LetsEncrypt renewal

Type: Suggestion

I’m using your bncert-tool to install letsencrypt certificate. I got this error while trying to install the certificate.

Warning: The domain 'xxxxxxxxxx' resolves to a different IP address than
the one detected for this machine, which is 'xx.yy.zz.ww'. Please fix its DNS
entries or remove it

My domain was pointing to Load Balancer IP address. So I had to change it to my server IP address in the DNS records temporarily to install this certificate, which was fine.

My concern is about the automatic renewal that happens after 2 months. Should my domain be pointed to my server IP address in the DNS records when the renewal happens? that totally ruins the pointing of having an AUTOMATIC renewal as I have to temporarily change my DNS records which is a MANUAL task.

Your thoughts?

Hello @n4nevinn,

I don’t know which cloud provider are you using but in these cases, you will need to request an SSL certificate from said provider. You can check how to configure the LoadBalancer and SSL in AWS in our guide:


Francisco de Paz

I’m using AWS Lightsail and I’m planning to place a cloudfront distribution infront of my Lightsail Instance.

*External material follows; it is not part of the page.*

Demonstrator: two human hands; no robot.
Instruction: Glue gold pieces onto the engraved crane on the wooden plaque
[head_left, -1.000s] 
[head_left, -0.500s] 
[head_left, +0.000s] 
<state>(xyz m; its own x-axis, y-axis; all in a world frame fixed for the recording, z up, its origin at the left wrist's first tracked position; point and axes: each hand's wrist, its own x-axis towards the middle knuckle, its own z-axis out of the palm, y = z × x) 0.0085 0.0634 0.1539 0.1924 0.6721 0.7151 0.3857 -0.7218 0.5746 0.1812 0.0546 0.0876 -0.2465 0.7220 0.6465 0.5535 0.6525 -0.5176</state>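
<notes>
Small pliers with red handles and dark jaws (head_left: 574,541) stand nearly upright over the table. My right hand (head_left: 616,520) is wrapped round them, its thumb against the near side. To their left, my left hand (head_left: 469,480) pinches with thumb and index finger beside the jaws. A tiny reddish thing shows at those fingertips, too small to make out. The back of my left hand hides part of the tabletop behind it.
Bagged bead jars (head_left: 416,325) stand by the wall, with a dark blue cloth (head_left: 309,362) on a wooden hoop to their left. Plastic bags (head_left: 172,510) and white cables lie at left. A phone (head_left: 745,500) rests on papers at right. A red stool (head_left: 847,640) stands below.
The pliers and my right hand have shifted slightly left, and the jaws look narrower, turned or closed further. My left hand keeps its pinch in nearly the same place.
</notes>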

I know I can configure SSL with my cloudfront distribution, but I need to install SSL certificate in the instance for end-to-end encryption.

Can I please get an update for this?

Hello @n4nevinn,

Sorry about the delay, I thought your issue got solved by my colleague in your other thread

At the moment, there is no option to user bncert to auto renew the certificate if you are behind a LB. The users who have a load balancer usually configure the certificate there, not in the instance itself.

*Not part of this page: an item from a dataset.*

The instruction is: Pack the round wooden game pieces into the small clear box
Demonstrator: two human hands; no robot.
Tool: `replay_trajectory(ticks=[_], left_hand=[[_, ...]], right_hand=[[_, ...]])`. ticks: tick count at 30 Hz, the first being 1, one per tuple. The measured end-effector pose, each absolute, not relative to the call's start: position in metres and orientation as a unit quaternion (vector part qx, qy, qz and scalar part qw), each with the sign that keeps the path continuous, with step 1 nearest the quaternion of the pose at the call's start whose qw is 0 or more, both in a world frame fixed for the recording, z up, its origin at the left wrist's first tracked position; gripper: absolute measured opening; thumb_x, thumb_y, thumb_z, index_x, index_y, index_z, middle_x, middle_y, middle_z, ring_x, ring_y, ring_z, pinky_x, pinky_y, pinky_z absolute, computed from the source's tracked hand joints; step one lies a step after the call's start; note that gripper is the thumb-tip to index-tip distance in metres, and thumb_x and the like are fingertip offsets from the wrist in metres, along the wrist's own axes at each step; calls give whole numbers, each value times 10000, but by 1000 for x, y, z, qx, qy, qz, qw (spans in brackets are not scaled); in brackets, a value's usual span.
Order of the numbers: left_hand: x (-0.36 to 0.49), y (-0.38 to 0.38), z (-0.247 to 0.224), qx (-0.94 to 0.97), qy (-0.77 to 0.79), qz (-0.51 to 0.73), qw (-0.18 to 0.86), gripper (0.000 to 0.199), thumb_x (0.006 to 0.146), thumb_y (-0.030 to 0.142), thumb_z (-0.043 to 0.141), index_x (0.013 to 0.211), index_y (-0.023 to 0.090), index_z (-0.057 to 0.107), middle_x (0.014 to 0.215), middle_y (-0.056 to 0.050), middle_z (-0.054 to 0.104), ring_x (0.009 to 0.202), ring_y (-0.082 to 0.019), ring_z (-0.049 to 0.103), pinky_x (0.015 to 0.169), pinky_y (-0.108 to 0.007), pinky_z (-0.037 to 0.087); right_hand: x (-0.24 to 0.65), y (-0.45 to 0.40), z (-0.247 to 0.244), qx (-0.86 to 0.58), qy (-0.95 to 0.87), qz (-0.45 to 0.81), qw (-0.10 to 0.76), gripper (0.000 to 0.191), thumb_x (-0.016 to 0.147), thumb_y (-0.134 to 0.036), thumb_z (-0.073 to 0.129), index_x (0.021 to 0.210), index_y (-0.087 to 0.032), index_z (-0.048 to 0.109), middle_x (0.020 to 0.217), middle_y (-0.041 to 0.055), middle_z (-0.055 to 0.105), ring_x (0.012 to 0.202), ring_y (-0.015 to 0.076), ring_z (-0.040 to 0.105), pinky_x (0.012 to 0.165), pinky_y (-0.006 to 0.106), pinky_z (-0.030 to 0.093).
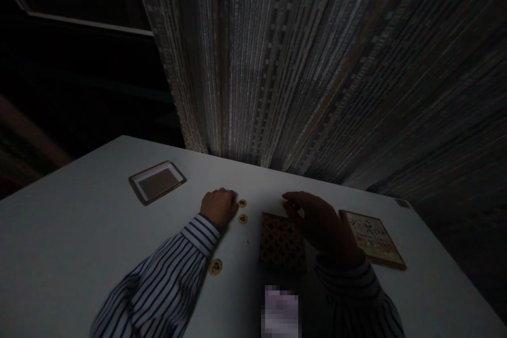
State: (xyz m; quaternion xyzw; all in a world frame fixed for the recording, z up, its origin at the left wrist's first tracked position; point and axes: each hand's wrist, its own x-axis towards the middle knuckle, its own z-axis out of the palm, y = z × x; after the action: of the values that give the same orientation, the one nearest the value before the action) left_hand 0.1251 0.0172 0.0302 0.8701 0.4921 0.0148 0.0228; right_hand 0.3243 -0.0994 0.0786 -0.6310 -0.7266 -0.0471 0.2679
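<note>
My left hand [219, 207] rests on the white table with its fingers curled under. Its fingertips are hidden, so I cannot see what they hold. Right beside them lies a round Chinese chess piece [242, 203], and a second chess piece [243, 218] sits just nearer to me. Another chess piece [215, 267] lies by my left sleeve. My right hand [320, 222] hovers at the far right corner of a box [281, 243] filled with rows of round pieces. Its fingers are bent, with a gap at the thumb and nothing visible between them.
A shallow open tray [157, 182] with a tan bottom lies at the left on the white table [99, 211]. To the right is a flat panel with a picture [372, 237]. A striped curtain [253, 63] hangs behind the table's far edge. The room is dim.
</note>
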Motion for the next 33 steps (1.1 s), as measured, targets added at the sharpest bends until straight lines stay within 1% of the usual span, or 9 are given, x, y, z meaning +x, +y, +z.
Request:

For those cases in which the user also wants to configure the certificate in the instance, we have the manual process (using lego directly) for the user to configure the certificate the way he wants. You are free to use any other Let’s Encrypt client like certbot if you have any inconvenience using lego.

Francisco de Paz

okay. I just found out that auto renew basically use lego command with HTTP validation which does not require domain to be pointing to the IP address in DNS. All good in that case!!